As businesses begin to receive funds from the Paycheck Protection Program (PPP), understanding the forgiveness portion of the program is essential. The key to loan forgiveness will be spending the funds on the proper expenses in the eight weeks immediately following the advance of the loan. Additional guidance is expected from the U.S. Treasury, but here is what we know so far:

  1. PPP purpose – The types of expenses that will be forgiven under the PPP rules include:
     
    1. Payroll wages, retirement plan contributions, and health benefits.
       
    2. Mortgage interest (incurred before February 15, 2020), rent (for leases in effect before February 15, 2020), and utilities (in service before February 15, 2020).
       
  2. Eight-week period – Only costs incurred and payments made for forgivable expenses during the eight week period beginning on the date of the PPP loan advance will result in forgiveness.

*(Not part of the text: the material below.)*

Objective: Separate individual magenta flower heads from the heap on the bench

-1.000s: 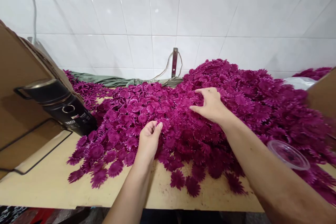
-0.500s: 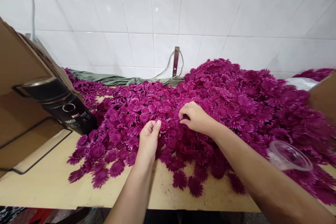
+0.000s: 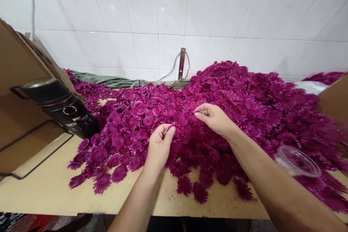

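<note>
A big heap of magenta artificial flower heads [image 3: 136, 130] with thin, pointed petals spreads across the table. My left hand [image 3: 160, 145] is over the front middle of the heap, its thumb and forefinger pinched on one flower head [image 3: 178, 131]. To the right and slightly farther back, my right hand [image 3: 214, 119] has its thumb and fingertips brought together above the flowers. Whatever lies between those fingertips blends into the magenta behind it, and I cannot make it out. The two hands are apart, with flowers showing between them.
At the left, a black bottle [image 3: 62, 105] leans beside a cardboard box [image 3: 24, 79] and a thin black metal frame [image 3: 43, 163]. A clear plastic tub [image 3: 297, 161] sits among flowers at right. Behind are green cloth [image 3: 108, 79], a metal bracket [image 3: 182, 63] and a tiled wall [image 3: 217, 11].
My left hand has shifted slightly right, still pinching a flower head. My right hand has moved a little right, and its thumb and fingertips have turned more into view.
</note>
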A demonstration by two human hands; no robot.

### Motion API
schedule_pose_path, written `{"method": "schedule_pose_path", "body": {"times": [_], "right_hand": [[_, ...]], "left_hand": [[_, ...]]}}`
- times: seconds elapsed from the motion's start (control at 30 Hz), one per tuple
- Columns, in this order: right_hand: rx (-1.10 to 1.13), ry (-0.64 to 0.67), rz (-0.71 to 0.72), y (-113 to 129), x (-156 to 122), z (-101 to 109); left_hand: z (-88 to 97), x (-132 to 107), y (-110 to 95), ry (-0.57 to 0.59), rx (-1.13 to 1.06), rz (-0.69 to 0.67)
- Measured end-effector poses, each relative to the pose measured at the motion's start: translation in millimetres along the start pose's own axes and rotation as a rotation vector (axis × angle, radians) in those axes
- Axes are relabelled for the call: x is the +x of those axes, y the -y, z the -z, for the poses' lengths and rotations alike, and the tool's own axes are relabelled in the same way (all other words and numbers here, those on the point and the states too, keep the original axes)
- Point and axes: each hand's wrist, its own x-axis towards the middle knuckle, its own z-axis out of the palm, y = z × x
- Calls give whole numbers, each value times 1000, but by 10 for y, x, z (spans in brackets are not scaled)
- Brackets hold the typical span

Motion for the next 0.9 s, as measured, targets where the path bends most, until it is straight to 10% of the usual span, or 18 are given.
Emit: {"method": "schedule_pose_path", "body": {"times": [0.27,0.57,0.9], "right_hand": [[107,-86,-4,-69,-25,-122],[243,226,-25,33,-145,-48],[89,225,13,27,-117,27]], "left_hand": [[-284,8,-91,213,185,-27],[-292,66,-59,97,179,-129],[-184,9,15,56,371,-407]]}}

Businesses may want to consider the timing of their payroll schedule to accommodate as many payroll cycles as possible during the eight-week period.
     
  3. 75% payroll cost minimum – As defined by the U.S. Treasury, at least 75% of the loan proceeds must be used for payroll costs. Payments to independent contractors do not count.
     
  4. Staffing levels – Forgiveness will be decreased for those businesses that reduce headcount. This will be calculated by comparing the headcount during the eight-week period following the PPP disbursement and either February 15-June 30, 2019, or January 1- February 29, 2020. The percent of decreased headcount will translate to the decrease in the percent of the loan forgiven. For instance, if headcount decreases 5%, loan forgiveness is also decreased by 5%.
     
  5. Pay requirements – For individuals earning less than $100,000 per year, at least 75% of total salary must be maintained. If an individual’s earnings over the 8 weeks is less than 75% of the amount previously earned, forgiveness will be reduced by the difference between current wages and 75% of the original wages.
     
  6. Rehire grace period – As an incentive to encourage companies to rehire laid off or furloughed workers, the staffing level and pay requirement reductions discussed above may be avoided by rehiring any furloughed or laid off staff and reinstating wage levels that have decreased by more than 25% by June 30, 2020.
     
  7. Recordkeeping – Applications for forgiveness will be processed by the lender. It will be important to provide the lender with the following:
     
    1. Documents confirming the number of full-time-equivalent employees and pay rates. These documents could include reports from a payroll provider, payroll tax filings, and documents confirming retirement/health insurance contributions.
       
    2. Documents confirming eligible rent, interest, and utility payments such as canceled checks, payment receipts, and account statements.

There are certain to be more updates and changes. You can always click here for more COVID-19 resources relating to the above information https://rpbcpa.com/covid-19-support/ as we will do our best to keep it updated with information we think is useful.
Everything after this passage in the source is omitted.